The below outlines some of the key considerations when seeking acquisition finance and what lenders will see as key drivers in their analysis on whether to provide the requested funding.
Level of equity
The key consideration when devising the most appropriate funding structure for acquisition finance is the level of "equity" required in the transaction. The level of equity is what the lenders see as providing support for the loan facility that they provide. This equity may come as straight cash (ie. cash paid towards the acquisition price) or other forms of equity such as the valuation of an existing business or other tangible assets. The level of equity required will vary based on the quality of earnings of the business (both quantum and predictability/volatility of earnings), industry segment and amount of experience of the management team.

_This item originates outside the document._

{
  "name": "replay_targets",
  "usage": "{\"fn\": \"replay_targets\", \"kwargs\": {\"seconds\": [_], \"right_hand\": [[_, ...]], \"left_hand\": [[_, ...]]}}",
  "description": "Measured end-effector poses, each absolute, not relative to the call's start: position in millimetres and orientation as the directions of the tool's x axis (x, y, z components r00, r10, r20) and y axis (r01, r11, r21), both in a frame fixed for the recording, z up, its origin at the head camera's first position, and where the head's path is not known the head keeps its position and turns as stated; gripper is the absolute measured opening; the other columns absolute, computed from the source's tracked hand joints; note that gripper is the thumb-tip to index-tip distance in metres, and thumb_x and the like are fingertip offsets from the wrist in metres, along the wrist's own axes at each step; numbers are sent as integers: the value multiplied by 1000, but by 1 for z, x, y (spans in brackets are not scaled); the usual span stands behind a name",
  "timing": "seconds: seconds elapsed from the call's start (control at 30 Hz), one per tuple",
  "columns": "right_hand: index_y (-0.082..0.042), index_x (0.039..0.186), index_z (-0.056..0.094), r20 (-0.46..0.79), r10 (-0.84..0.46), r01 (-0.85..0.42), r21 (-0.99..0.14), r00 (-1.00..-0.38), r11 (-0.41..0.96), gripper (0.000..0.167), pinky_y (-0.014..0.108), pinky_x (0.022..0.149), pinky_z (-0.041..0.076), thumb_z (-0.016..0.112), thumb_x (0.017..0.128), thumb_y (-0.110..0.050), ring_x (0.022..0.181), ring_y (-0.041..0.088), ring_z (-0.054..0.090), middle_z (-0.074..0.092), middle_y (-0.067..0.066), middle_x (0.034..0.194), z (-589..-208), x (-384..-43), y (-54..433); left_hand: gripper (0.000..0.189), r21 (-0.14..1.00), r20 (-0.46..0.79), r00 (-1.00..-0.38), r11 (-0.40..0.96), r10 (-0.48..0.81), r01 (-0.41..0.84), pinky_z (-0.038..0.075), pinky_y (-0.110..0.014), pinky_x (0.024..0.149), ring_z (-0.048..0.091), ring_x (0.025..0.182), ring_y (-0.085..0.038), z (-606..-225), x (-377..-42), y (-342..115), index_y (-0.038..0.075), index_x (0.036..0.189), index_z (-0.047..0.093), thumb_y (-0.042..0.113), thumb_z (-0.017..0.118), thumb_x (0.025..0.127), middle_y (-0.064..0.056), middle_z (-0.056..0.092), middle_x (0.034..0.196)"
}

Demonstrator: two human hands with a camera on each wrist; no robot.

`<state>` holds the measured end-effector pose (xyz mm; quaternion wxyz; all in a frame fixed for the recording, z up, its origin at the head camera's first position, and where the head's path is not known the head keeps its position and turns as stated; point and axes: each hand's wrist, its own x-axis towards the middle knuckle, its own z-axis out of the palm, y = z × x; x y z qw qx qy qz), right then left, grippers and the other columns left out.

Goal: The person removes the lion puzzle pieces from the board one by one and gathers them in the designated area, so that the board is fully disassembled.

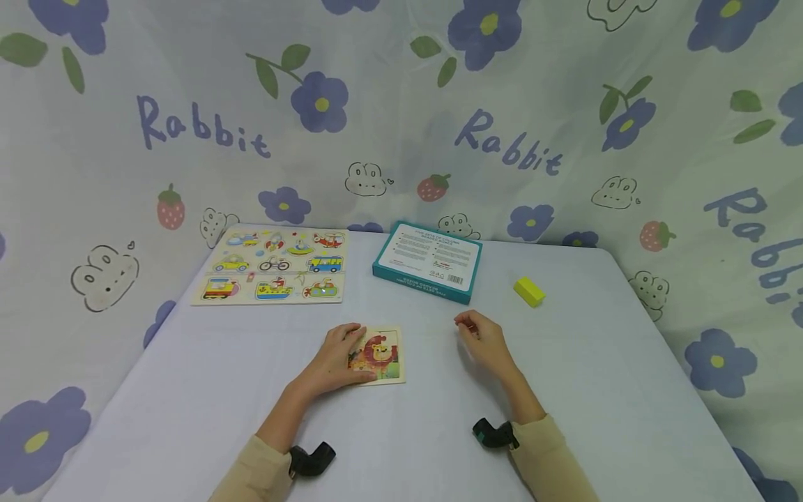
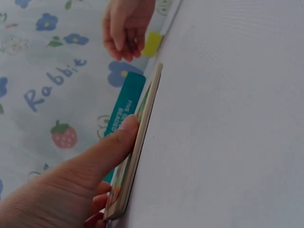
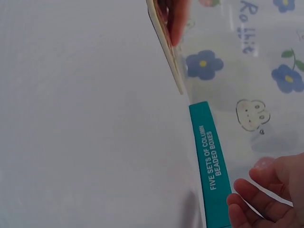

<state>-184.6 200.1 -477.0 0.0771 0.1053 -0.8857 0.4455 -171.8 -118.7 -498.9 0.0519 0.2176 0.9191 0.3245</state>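
Wooden puzzle (image 1: 383,353), squarish | left side is gripped between thumb and fingers by nearer left hand (image 1: 332,361) | right hand (image 1: 488,341), rightward, is held loosely curled, empty

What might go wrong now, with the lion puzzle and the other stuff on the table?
The left hand grips the lion puzzle by one side only, so it might tip, and any loose pieces could slide out.

The right hand is close to the box, so reaching forward might bump it.

The yellow block is small and stands just beyond that hand, so a careless swing might knock it.
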Motion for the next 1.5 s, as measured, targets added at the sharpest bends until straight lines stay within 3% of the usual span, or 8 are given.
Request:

For an existing business that is purchasing another business, acquisition finance can often be used to fund 100% of the purchase price by leveraging the valuation of the existing business. For a stand-alone acqusition (ie. not being purchased by an existing business), there will typically a lender requirement for an equity component of at least 30% of the purchase price (ie. lender funds 70% of the purchase price) though will often be closer to 50%.
The pruchase price will obviously be a critical component to any acquisition for the purchasers and lenders alike. The key metric across most industry sectors will be the EBITDA multiple that a purchasor is paying for the business (and the implied enterprise value that this equates to). This mulitple will be based on a number of factors including the growth prospects of the business, the quality of underlying earnings (such as recurring and/or contracted revenues streams) and stickiness of a customer base. The lenders will analyse these factors and other acquisition mulitples that they have seen in the sector to cross check that the price being paid to acquire a business is reasonable.
In addition to the mulitple being paid, the normalised level that this multiple is applied to will also be very important. This number will typically be a current state earnings level adjusted for any reasonable abnormal or non-business related expenditure. It should also be adjusted to assume a market based salary for the management roles that the vendors have performed, rather than stripping out these salaries that vendors will often attempt to do.
Lenders will assess the management and business onwership experience of the purchasers of a business. Where the purchasers don;t have prior experience in managing or owning a business in that sector, there are a range of mitigants that may want to be considered such as a transition period and earn-out structure with the vendor and/or ensuring retention of the senior management team currently within the business.In the event that this management expertise or mitigants can't be demonstarted, lenders will typically expect a relatively higher level of equity as part of the overall transaction structure.
There are a wide range of other key factors that will be critical in an acquisition and a key focus of lenders in their assessment of an acqusition finance application. In many ways, a lender will approach an assessment of acquisition in the same way that a purchaser will and best ensure that a price being paid for a business is reasonable. The valuation on stock, value and protection in any IP being acquired, non-compete clauses with vendors are some of the critical focus points that are common across a lot of acquisition finance transactions though will vary for each transaction.